The threat of a new round of violence, which Mend said would be codenamed Operation Barbarossa, comes a week after the Christian group claimed responsibility for the ambush of a boat in Bayelsa state, southern Nigeria, in which 13 police officers were killed.
The statement prompted concern in Nigeria, although there were questions about whether Mend had the capacity to launch widespread attacks on Muslim targets.
“We are on the cusp of something imaginable happening – there is a likelihood that we are going to experience some kind of Christian retaliatory killings for what’s happening in the north,” said Tolu Ogunlesi, a journalist and witness to attacks on Muslims in southern Nigeria.
“I’m just not confident it will be Mend that will do it. Just like Boko Haram, it is not a single organisation but different faces and shadows all using the same name.”
Mend has appeared increasingly fragmented in recent months. The group behind the current threat against Muslims is believed to comprise disgruntled militants who have turned against the amnesty agreed between Mend and the Nigerian government in 2009.
“Mend no longer exists in the way it has done in the past,” said Ken Henshaw from the Niger Delta-based group Social Action. “They key characters from Mend who really had the capacity to unleash mayhem have all accepted amnesty and handed in their arms. I can’t think of anyone left who can carry out the same level of violence.

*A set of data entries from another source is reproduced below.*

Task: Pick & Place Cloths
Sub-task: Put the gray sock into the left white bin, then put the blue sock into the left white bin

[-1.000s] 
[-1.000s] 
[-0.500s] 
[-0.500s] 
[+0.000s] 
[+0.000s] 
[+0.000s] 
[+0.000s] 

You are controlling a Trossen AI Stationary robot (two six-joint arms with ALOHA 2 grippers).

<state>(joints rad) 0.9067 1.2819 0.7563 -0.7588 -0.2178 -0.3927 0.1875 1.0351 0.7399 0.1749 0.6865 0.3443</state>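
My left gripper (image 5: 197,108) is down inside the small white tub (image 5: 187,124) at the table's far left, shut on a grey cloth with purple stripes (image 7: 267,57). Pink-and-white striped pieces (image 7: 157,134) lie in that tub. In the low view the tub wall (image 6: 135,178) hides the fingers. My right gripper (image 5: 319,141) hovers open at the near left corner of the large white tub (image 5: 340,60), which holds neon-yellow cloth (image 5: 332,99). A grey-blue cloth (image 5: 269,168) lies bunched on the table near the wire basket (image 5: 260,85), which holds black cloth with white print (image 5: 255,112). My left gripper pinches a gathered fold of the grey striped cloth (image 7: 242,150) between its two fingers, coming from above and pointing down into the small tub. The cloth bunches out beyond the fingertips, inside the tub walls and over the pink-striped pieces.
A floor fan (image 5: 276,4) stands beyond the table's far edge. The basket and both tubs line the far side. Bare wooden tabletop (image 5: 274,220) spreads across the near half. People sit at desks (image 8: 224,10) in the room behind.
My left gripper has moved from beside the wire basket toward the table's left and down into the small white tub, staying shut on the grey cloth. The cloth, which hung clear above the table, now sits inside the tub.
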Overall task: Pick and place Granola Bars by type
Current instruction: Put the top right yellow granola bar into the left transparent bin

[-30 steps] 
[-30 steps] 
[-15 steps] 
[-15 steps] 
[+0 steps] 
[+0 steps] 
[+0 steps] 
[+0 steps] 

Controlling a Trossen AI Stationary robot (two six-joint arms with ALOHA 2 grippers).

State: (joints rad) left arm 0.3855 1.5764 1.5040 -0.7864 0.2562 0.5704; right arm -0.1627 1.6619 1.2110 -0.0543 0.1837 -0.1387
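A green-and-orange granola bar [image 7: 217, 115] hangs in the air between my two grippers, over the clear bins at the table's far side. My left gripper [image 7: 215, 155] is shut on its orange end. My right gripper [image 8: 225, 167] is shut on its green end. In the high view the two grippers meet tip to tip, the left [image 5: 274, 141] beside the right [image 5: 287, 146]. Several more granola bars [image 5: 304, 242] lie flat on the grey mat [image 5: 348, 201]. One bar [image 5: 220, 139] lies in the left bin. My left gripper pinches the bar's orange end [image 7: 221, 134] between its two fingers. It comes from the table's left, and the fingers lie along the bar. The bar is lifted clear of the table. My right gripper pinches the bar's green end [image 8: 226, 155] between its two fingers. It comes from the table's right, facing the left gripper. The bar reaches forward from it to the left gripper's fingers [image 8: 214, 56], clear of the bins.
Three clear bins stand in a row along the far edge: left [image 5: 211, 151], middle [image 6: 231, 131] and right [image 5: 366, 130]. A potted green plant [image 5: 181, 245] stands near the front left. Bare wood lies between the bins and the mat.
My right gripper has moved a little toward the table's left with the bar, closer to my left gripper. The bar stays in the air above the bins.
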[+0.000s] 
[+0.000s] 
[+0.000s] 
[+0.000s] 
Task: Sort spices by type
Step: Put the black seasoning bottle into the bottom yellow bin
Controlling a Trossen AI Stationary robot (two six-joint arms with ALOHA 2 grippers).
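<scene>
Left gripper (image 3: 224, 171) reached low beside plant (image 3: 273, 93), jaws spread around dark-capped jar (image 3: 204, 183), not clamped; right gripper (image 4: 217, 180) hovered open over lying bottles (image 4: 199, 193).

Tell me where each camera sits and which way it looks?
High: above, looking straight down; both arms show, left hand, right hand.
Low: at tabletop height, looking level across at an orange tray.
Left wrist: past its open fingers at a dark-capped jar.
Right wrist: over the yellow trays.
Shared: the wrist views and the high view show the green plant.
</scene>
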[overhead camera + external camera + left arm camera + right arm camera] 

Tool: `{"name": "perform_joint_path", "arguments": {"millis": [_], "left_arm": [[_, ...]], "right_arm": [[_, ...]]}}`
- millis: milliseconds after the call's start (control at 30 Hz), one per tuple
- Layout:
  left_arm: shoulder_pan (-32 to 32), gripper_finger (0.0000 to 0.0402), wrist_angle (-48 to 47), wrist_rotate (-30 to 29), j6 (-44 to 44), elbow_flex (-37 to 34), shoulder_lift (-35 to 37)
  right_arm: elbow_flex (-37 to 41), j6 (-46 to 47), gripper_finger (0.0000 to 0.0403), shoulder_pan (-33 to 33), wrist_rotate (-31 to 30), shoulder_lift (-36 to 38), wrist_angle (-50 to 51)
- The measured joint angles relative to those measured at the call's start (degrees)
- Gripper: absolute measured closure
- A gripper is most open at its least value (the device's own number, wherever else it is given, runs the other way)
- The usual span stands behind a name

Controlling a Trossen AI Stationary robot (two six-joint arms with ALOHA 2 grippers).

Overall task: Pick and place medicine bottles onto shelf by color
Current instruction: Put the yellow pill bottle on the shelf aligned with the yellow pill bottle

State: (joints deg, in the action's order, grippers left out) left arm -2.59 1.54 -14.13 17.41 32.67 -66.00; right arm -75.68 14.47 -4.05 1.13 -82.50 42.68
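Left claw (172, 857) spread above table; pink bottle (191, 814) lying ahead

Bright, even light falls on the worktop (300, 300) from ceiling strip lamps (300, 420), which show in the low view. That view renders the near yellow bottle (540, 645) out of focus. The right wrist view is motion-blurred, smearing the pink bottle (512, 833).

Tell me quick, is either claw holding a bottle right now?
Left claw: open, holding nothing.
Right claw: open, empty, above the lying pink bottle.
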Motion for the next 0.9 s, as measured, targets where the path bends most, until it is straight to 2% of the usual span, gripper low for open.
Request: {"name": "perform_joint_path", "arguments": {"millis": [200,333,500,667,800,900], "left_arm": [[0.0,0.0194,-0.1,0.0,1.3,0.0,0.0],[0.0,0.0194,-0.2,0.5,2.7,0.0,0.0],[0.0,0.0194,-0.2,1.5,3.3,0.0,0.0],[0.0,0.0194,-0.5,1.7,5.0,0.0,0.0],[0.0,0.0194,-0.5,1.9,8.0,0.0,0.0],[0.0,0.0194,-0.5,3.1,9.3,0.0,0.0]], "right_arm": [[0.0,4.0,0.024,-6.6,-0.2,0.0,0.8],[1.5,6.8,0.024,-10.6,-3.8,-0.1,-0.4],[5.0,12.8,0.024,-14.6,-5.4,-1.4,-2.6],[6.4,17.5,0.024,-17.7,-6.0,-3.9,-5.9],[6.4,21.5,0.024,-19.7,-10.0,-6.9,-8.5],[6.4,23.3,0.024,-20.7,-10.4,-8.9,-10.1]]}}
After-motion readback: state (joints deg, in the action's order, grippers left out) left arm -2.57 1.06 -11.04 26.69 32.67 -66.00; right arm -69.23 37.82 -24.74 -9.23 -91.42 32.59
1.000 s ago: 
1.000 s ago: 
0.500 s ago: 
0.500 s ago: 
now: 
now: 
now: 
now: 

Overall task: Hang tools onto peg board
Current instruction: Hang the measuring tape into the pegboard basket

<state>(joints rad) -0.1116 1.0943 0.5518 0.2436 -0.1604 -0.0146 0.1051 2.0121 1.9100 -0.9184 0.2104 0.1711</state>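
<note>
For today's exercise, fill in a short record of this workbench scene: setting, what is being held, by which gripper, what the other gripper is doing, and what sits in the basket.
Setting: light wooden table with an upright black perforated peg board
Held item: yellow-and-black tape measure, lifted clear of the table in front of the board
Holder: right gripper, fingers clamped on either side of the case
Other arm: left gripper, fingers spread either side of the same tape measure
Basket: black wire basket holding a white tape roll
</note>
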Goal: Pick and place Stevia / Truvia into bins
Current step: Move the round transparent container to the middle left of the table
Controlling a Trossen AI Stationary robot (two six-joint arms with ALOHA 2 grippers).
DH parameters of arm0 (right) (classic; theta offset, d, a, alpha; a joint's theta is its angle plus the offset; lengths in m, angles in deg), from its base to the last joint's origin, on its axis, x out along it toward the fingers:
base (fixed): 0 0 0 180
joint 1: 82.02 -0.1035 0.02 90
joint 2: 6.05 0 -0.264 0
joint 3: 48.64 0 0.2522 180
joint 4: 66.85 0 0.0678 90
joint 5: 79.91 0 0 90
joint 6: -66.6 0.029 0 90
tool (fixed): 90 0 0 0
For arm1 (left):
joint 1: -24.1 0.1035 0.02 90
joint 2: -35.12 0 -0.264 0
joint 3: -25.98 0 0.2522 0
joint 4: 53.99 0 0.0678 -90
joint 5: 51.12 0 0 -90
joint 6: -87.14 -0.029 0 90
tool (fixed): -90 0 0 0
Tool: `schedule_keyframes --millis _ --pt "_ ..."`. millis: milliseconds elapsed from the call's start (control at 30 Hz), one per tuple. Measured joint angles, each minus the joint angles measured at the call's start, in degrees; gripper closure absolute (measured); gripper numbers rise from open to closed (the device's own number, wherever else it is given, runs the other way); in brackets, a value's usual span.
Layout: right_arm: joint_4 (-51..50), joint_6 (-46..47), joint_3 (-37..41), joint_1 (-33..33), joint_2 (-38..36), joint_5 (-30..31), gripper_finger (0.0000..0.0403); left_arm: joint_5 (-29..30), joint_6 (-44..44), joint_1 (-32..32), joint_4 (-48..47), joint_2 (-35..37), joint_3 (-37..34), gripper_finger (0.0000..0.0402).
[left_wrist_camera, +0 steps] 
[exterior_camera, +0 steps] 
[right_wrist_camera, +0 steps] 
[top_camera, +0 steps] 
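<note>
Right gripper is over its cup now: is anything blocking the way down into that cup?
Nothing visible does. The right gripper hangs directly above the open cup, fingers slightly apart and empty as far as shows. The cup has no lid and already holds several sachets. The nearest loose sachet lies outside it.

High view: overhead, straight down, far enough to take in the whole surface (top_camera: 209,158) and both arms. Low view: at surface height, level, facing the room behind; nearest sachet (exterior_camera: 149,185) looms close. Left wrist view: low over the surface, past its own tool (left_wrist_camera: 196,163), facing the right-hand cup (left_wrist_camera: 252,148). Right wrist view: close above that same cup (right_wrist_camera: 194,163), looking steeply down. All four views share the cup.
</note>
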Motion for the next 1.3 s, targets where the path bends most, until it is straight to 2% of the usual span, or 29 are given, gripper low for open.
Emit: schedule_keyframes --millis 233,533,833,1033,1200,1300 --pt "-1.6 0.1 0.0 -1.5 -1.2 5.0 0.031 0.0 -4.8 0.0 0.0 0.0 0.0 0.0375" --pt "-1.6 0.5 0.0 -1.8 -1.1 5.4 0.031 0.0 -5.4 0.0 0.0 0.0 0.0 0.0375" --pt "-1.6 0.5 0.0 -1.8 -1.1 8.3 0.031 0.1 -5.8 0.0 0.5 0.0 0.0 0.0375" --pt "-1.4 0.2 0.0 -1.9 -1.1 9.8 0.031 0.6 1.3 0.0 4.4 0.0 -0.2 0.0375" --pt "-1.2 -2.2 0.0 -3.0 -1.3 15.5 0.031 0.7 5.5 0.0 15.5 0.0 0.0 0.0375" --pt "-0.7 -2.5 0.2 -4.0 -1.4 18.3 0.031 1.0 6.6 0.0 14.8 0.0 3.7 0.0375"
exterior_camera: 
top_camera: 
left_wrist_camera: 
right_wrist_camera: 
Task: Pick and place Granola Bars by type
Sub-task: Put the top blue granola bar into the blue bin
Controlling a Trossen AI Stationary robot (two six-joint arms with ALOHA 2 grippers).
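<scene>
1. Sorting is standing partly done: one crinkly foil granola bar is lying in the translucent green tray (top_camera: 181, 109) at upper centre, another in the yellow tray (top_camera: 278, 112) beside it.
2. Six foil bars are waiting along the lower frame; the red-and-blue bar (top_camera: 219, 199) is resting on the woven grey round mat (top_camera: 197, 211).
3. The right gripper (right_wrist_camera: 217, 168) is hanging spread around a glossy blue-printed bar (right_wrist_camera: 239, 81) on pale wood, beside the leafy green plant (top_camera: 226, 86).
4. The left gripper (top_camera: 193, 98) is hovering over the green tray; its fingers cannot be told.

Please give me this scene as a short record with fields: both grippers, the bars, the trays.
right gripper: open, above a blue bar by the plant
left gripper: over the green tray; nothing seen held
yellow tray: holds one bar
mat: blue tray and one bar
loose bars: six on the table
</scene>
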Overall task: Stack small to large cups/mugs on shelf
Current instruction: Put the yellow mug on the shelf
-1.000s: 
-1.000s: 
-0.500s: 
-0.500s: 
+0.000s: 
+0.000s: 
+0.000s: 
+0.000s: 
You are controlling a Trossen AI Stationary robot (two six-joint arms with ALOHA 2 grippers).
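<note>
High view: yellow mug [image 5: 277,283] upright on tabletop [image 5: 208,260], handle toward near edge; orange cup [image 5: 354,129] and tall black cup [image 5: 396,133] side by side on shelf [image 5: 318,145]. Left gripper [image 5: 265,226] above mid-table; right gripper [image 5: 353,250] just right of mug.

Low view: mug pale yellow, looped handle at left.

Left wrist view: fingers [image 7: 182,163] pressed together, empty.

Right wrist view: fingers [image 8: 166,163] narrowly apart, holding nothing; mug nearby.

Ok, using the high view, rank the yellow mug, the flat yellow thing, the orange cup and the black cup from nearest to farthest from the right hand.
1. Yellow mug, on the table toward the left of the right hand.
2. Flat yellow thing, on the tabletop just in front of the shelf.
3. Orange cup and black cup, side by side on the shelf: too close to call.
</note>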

“But I don’t think this threat should be handled lightly. At the moment Nigeria is so volatile, things are getting out of control,” Henshaw added. “Here is a group threatening to kill other people, it must be taken seriously.”
There have been a series of attacks or threats against Muslims by Christians in Nigeria in recent years. In 2011 a group called Akhwat Akwop – which it claimed was the Christian equivalent of the name Boko Haram – began distributing leaflets in northern Nigeria threatening terrorist attacks against Muslims, claiming it would emancipate Christians in the north.
In January there were attacks against Muslims in Rivers state in the Niger Delta, although Mend did not claim responsibility for those attacks.
“There is some precedent for attacks against Muslims in southern Nigeria,” said Adunola Abiola, founder of Think Security Africa. “And although there are real questions about whether Mend have the capability and the networks to carry out the attacks they are threatening now, it’s worth remembering that this is not just a group confined to the Niger Delta – they have operated in Lagos and Abuja before.”
Last month the Mend leader Henry Okah was sentenced to 24 years in jail after a South African court convicted him of terrorism over twin car bombings in Nigeria’s capital city, Abuja, in 2010.
There was speculation that the threat from Mend was at attempt to coerce the government into negotiating for Okah’s release. “The timing of this sentence suggests to me that this might be intended as some sort of proxy conflict with the federal government,” said Abiola. “But at this point in time and given the unpredictable turn of events in Nigeria, that anything is possible and they shouldn’t be ignored.”